▶ _YOUR TASK_: Lines from the start of the data through the line containing "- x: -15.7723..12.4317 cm" must be given again exactly. Leave the others out.

+++

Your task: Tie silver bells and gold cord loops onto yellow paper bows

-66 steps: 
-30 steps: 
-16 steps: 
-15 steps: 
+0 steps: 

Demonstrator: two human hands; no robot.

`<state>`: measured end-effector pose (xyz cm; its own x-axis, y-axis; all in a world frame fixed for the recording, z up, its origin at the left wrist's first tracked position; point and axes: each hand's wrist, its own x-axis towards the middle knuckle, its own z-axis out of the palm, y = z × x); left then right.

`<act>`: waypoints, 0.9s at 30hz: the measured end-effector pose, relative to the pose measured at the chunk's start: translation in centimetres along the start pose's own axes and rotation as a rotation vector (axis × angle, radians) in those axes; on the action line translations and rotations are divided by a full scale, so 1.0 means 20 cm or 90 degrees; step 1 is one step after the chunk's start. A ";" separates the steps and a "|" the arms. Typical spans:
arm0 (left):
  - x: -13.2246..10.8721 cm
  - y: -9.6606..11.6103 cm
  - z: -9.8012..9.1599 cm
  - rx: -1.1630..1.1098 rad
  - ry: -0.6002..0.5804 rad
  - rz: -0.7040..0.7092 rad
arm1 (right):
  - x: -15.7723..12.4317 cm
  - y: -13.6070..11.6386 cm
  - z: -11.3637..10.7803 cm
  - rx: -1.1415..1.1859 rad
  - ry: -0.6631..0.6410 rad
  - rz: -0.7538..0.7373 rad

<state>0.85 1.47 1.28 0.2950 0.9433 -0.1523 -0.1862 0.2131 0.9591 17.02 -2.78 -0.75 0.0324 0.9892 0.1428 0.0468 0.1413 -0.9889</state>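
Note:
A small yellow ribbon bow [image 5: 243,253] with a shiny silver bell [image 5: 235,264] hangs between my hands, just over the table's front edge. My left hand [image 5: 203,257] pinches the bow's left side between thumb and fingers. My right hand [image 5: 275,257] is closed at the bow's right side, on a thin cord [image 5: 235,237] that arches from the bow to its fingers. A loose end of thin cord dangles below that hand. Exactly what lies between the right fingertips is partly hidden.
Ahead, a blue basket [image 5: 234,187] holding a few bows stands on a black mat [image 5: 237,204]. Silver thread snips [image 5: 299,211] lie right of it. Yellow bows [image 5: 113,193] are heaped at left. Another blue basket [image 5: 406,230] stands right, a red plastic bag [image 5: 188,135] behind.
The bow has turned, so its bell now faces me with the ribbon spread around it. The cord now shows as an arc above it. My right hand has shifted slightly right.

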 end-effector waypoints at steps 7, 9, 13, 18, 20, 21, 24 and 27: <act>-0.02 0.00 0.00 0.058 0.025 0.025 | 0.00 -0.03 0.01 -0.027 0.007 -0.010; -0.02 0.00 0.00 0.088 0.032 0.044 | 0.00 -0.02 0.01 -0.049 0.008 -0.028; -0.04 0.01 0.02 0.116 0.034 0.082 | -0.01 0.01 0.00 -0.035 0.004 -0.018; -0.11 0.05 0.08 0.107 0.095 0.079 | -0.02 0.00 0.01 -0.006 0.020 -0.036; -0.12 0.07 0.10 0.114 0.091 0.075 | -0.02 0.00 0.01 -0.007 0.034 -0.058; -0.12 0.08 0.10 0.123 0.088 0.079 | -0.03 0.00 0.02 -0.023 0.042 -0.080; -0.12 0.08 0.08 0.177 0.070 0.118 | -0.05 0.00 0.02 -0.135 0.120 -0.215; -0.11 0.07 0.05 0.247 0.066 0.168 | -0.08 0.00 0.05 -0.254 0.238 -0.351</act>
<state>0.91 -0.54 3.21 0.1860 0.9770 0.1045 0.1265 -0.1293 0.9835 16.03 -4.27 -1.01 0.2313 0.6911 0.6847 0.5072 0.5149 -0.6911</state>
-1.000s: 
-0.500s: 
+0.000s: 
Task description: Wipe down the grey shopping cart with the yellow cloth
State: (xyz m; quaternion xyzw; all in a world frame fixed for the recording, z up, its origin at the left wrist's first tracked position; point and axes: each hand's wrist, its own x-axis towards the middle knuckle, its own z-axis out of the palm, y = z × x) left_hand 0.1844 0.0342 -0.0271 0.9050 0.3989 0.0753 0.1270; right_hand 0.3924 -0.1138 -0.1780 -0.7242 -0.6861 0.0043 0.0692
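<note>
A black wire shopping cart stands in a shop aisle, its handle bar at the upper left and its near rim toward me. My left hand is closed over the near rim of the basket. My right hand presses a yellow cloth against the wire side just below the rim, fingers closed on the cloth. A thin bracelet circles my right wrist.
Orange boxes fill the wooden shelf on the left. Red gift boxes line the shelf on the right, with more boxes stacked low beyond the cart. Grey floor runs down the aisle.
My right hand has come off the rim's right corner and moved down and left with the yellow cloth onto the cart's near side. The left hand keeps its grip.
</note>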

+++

▶ _TASK SOLUTION_:
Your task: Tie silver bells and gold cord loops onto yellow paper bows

-66 steps: 
-30 steps: 
-16 steps: 
-15 steps: 
+0 steps: 

Demonstrator: two human hands; no robot.

`<state>`: measured end-effector pose (xyz cm; its own x-axis, y-axis; all in a world frame fixed for the recording, z up, its origin at the left wrist's first tracked position; point and axes: each hand's wrist, its own x-axis towards the middle knuckle, its own z-axis out of the palm, y = z × x); left then right.

`<act>`: waypoints, 0.9s at 30hz: the measured end-effector pose, relative to the pose measured at the chunk's start: translation in centimetres along the start pose's own axes and rotation as a rotation vector (axis × angle, radians) in those axes; on the action line translations and rotations are divided by a full scale, so 1.0 means 20 cm or 90 degrees; step 1 is one step after the chunk's start. A ";" separates the steps and a "|" the arms. Typical spans:
arm0 (left):
  - x: -13.2246..10.8721 cm
  - y: -9.6606..11.6103 cm
  - z: -9.8012..9.1599 cm
  - rx: -1.1630..1.1098 rad
  - ry: -0.6002..0.5804 rad
  - rz: -0.7040..0.7092 rad
arm1 (right):
  - x: -15.7723..12.4317 cm

This exercise requires no additional answer.